Body language. There are whole books about that form of silent communication, but if I succeed in saying what I mean in this article, that’s not exactly what I’m talking about, although body language is a part of it.

The core of a relationship lies in the space between you and one or more others. The raised eyebrow may communicate an attitude or a feeling, but something happens between you and the other that is not brought to the surface. Neither of you speaks of it, but somehow you know there’s a difference on the other side of that space.

That’s where the relationship happens: In the spaces. In the nebulous area that holds the pauses in what is said, as a sudden silence falls on a party.

The partners in the relationship blink and ask themselves what happened.

The core of a relationship is subliminal.

The Subliminal Core of Relationships in The Vigilante Quartet

In the series I’ve titled The Vigilante Quartet, I make use of the subliminal core when Dan Stark, the hero of all four historical Western novels, encounters not only danger and violence but the direct opposite, love.


takes place in what is now southwest Montana. Historically, in 1863, it was a region where ruffians ruled and murder was tolerated. When a group of men form the Vigilance Committee (as they did in the history), Dan Stark becomes its prosecutor.

I brought the McDowell family into the novel as a foil for the violence around them – the gunfights, the vandalism, the terrorizing of decent people.

Martha McDowell’s determination to give her children a better life counters her husband’s aggression. Everything she does, from secretly learning to read against his wishes, to holding onto her faith in God, opposes his violence. She takes in two boarders. Dan Stark and Deputy Sheriff Jack Gallagher, a friend of her husband’s. Dan suspects Gallagher is secretly one of outlaws.

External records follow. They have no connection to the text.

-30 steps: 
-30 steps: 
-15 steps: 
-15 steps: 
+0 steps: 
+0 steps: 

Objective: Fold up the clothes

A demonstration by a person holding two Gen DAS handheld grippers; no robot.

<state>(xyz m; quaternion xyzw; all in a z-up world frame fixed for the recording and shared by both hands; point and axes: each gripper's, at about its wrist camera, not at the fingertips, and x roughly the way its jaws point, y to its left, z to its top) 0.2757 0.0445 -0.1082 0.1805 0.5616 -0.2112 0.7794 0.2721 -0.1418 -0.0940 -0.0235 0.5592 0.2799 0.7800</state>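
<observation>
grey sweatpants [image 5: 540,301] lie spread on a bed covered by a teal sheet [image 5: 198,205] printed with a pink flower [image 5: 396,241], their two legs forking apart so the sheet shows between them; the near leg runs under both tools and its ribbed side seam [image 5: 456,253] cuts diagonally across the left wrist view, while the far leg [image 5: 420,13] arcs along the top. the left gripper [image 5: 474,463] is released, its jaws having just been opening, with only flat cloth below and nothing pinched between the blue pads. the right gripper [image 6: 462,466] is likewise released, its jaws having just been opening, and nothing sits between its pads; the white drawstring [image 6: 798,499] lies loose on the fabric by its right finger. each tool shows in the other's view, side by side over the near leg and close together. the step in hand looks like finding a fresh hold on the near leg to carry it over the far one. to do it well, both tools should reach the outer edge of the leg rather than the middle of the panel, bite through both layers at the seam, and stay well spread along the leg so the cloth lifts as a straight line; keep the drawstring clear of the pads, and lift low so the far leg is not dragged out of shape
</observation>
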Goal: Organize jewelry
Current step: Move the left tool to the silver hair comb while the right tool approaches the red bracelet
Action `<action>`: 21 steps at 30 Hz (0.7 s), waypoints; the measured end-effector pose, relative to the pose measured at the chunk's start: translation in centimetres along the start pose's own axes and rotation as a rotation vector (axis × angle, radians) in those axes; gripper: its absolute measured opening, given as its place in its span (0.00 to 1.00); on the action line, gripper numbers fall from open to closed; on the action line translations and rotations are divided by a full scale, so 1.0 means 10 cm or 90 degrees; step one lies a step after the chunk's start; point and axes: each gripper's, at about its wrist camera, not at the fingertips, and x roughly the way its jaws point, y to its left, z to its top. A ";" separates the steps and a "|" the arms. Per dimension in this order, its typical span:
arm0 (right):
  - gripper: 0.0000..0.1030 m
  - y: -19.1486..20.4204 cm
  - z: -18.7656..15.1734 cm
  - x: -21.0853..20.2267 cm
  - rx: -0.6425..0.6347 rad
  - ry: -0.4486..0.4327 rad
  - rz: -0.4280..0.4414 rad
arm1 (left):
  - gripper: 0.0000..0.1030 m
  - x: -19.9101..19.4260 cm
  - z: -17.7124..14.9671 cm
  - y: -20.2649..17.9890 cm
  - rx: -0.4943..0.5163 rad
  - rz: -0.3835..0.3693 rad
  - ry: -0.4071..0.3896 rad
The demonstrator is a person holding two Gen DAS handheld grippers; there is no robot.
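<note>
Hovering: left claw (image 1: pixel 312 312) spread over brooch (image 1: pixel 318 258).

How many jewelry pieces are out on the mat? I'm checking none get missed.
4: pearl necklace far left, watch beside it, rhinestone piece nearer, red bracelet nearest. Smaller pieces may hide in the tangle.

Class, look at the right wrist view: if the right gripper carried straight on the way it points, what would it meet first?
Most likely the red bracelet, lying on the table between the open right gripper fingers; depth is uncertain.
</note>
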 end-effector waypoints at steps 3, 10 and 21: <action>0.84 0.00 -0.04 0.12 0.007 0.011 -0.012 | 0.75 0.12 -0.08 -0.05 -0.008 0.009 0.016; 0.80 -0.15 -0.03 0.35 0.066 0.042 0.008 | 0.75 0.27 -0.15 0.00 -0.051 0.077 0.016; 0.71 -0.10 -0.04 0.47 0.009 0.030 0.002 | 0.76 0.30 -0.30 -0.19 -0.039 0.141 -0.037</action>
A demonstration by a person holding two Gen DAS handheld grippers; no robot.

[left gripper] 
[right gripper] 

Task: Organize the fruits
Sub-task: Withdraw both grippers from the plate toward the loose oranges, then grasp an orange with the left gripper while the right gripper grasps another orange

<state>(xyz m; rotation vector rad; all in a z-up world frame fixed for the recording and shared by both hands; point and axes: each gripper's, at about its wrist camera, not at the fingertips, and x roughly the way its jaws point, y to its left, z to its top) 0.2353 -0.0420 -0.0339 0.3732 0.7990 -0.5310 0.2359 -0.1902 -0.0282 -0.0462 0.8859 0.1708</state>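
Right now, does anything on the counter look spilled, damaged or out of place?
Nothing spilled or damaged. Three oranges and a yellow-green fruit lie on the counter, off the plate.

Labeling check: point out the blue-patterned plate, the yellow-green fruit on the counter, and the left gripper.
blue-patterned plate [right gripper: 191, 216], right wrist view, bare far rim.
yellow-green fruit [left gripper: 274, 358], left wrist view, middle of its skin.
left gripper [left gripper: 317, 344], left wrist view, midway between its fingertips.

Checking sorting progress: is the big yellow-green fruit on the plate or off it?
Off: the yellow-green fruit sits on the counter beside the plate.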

At supper one evening, McDowell and Gallagher challenge Dan, who they think threatens their rule by intimidation. (They’re right.)

At the same time, Dan and Martha recognize their feeling for each other. For their own safety, they must not let the other two suspect what happens between them. Their mutual knowledge comes by way of a change in how they see each other.

It occurs amidst covert threats against Dan from McDowell and Gallagher. With McDowell’s wife and children present, they can’t threaten Dan openly. The reader understands the threat because of three elements:

§  Gallagher and Dan have had increasingly hostile encounters earlier in the book.
§  Dan senses the threat as a snake’s rattling.
§  He is afraid for Martha and her young daughter sitting in a dark place beyond the candlelight.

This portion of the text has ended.